The high-dose ED buprenorphine induction pathway includes a dose option up to 32 mg SL to increase the magnitude and duration of opioid withdrawal suppression (Figure 1).16-20,25 Fifty-eight emergency medicine attending and resident physicians and 21 advanced practice practitioners (APPs) received training on the high-dose buprenorphine pathway initially during a live clinician workshop on September 19, 2017, which was video recorded and placed on the department’s website for future reference. Ongoing reinforcement at ED daily clinician rounds and case conferences were conducted iteratively throughout the next year. In-person technical assistance was provided Monday through Friday, 9:00 am to 5:00 pm, by 2 substance use navigators (SUNs). Each navigator had experience supporting more than 100 ED buprenorphine inductions. The pathway and supporting materials were posted in clinical areas, online,26 and in the EHR. There was no formal high-dose competency assessment, and an emergency physician who was board certified in addiction medicine was available at all times for on-call consultation.

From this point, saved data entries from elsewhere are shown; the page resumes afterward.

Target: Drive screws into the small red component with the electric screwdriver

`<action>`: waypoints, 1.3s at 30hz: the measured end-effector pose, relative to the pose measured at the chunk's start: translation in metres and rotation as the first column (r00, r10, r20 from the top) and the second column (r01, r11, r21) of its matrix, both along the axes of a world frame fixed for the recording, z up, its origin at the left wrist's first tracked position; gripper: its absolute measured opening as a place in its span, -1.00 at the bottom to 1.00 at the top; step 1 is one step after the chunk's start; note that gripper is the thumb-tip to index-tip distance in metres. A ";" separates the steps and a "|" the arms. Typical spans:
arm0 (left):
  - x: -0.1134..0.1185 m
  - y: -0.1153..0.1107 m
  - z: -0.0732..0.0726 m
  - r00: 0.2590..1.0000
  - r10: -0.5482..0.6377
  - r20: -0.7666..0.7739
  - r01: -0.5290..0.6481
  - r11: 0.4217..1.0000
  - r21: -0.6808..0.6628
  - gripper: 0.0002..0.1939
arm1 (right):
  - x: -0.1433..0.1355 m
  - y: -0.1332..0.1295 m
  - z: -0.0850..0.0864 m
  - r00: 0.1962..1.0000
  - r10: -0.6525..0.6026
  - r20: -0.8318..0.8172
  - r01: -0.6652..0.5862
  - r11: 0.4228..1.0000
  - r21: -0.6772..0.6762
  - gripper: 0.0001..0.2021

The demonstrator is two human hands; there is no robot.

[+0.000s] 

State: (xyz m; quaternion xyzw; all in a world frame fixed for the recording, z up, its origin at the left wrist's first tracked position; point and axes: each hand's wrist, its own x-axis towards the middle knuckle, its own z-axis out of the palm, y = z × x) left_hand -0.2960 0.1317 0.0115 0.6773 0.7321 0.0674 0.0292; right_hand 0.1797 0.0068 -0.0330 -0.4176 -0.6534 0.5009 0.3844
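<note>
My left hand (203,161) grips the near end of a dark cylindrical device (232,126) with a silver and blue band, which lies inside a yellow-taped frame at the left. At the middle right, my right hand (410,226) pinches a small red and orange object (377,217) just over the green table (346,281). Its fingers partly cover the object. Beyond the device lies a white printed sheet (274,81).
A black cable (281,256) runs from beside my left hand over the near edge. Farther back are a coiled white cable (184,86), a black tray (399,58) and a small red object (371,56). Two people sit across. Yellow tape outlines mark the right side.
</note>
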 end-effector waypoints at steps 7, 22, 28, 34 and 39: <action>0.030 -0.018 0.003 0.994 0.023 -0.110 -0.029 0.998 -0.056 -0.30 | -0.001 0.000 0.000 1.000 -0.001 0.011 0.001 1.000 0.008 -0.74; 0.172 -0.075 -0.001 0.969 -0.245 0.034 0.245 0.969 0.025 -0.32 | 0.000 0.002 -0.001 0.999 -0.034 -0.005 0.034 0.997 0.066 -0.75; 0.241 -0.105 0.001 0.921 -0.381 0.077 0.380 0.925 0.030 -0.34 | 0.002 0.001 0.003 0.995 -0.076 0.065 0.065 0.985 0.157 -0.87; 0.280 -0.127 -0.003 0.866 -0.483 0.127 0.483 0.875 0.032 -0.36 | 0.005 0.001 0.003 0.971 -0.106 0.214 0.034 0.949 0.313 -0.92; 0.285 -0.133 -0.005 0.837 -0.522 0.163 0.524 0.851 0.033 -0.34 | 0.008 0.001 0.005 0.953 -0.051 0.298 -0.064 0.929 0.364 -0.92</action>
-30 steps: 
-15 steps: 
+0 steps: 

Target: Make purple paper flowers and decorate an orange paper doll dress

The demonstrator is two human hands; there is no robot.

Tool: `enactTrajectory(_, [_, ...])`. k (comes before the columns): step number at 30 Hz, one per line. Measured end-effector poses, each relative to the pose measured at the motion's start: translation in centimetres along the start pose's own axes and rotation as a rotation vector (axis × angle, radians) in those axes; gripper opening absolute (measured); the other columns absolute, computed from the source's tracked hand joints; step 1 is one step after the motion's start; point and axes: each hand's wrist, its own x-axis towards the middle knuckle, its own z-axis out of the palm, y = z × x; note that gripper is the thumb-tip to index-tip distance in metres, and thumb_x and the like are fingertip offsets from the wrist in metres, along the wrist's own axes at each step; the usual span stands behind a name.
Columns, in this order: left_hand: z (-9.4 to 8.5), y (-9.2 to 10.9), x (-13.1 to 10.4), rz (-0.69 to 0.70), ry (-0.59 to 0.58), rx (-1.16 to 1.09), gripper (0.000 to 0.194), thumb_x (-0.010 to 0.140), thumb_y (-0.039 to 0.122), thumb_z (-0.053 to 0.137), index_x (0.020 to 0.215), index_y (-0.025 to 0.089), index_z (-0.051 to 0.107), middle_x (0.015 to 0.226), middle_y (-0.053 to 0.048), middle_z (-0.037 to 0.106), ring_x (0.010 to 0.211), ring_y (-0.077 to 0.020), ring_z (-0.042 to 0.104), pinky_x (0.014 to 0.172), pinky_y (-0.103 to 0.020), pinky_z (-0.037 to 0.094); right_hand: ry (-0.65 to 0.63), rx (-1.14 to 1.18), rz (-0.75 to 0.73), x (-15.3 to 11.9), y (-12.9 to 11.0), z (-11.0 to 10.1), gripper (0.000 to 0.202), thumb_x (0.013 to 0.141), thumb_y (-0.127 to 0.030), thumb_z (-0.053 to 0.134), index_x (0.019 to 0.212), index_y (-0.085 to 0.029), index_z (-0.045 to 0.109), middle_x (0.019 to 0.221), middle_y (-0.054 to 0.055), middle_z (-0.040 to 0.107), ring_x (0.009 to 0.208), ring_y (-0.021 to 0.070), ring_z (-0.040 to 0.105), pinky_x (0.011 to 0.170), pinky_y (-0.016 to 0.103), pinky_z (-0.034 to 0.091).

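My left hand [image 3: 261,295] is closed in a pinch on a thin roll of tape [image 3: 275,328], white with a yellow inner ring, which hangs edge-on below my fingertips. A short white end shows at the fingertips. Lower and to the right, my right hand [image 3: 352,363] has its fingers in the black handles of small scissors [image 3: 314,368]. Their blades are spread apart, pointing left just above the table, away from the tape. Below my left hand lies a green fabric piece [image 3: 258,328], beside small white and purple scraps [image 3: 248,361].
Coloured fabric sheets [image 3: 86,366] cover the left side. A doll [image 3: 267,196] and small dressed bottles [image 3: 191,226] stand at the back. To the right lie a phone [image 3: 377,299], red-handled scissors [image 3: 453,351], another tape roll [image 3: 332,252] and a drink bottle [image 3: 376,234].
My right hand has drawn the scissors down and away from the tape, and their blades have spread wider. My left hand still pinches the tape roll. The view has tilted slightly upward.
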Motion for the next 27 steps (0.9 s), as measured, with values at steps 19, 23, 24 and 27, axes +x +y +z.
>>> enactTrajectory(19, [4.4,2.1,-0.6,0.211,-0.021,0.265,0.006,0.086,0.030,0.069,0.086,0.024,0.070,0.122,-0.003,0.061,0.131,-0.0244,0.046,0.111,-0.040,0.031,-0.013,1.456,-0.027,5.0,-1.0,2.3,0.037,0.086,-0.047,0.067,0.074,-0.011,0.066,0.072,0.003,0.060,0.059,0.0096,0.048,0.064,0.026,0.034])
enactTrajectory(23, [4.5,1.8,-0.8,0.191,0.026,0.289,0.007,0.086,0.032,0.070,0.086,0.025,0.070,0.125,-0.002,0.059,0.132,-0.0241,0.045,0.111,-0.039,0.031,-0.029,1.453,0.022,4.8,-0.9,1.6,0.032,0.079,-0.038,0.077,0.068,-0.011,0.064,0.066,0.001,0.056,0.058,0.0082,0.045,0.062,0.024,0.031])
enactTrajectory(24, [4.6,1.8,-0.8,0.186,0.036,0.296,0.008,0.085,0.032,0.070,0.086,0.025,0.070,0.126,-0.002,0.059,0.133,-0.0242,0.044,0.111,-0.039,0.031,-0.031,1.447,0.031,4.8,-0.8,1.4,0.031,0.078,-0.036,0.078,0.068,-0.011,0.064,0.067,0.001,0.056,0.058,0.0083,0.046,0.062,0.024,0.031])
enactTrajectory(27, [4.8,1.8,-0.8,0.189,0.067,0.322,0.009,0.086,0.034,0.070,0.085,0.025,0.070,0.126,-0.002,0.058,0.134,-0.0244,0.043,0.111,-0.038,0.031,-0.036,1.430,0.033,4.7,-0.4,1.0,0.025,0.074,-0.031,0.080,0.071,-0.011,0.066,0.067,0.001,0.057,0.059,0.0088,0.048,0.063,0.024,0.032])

The selection of patients for high-dose buprenorphine induction, defined as more than 12 mg of SL-buprenorphine during the ED stay, was based on the patient’s history, vital signs, physical examination findings, clinical judgment using scoring systems such as the Clinical Opioid Withdrawal Scale (COWS; mild, 5-12; moderate, 13-24; severe, >25), and evaluation of complicating factors.17,27 Specialty consultation was suggested for patients with complicating factors, including recent methadone use; anticipated surgery; receipt of long-term opioid therapy for pain; intoxication with alcohol, benzodiazepines, or other sedatives; postoverdose reversal with naloxone; chronic pulmonary disease; or serious acute illness and/or organ failure (Figure 1). All patients determined to be clinically appropriate for buprenorphine induction were recommended to receive an initial buprenorphine dose of 4 to 8 mg SL on the basis of their level of withdrawal and to be reassessed in 30 to 45 minutes. Patients with improvement in withdrawal symptoms after the initial dose and same-day access to a dispensed buprenorphine prescription after discharge were offered the standard-dose induction pathway. Doses of up to 12 mg could be administered to achieve minimal to mild withdrawal (COWS score <8). Patients without complicating medical factors but with barriers to immediate access to buprenorphine after discharge who also demonstrated no concerning clinical signs of sensitivity to buprenorphine, induced respiratory depression, or sedation were offered the high-dose induction pathway (Figure 1). The dosing of buprenorphine could be done in increments of 4 to 8 mg or with the full 24 mg at once, depending on the patient’s level of withdrawal. A collaborative process of shared decision-making with the patient was promoted during on-shift didactic sessions and one-on-one technical assistance provided by SUNs and an addiction specialist physician.28,29 Clinicians were not required to participate in the high-dose pathway. APPs were able to order buprenorphine without prior approval of a physician.
All patients receiving treatment with SL-buprenorphine were included in the analysis. Ongoing quality assurance reconciliation of the buprenorphine tablet counts via the automated medication dispensing system and the EHR orders found agreement without discrepancies.
All relevant clinical documentation was abstracted from the EHR at Alameda Health System by a trained primary reviewer (A.A.V.) blinded to the study aims and a secondary reviewer (A.A.H.) blinded to abstraction of the primary reviewer. To minimize bias, a standardized data collection form and manual of operations including variable definitions was used.30 The data collection elements and variable definitions are in the eTable in the Supplement. Interrater reliability agreement for key study variables was assessed between reviewers in a pilot random sample of 10 records outside the 2018 study population. Key study variables included SL-buprenorphine dosing, respiratory rate, symptoms associated with opioid withdrawal or excessive buprenorphine toxicity, and adverse events. All measures were collected for all encounters included in the study. After acceptable interrater reliability was established in these 10 pilot records, 1 of every 10 study records was assessed for interrater agreement until the conclusion of data abstraction. Nurse, emergency clinician, and SUN documentation; patient chief complaint; vital signs including oxygen saturation; and use of supplemental oxygen and ancillary medications for withdrawal were recorded before and after administration of buprenorphine. In addition, the triage designation, Emergency Severity Index (range, 1-5, with higher scores indicating lower patient acuity), clinician type administering the buprenorphine, ED length of stay, and hospitalization were recorded.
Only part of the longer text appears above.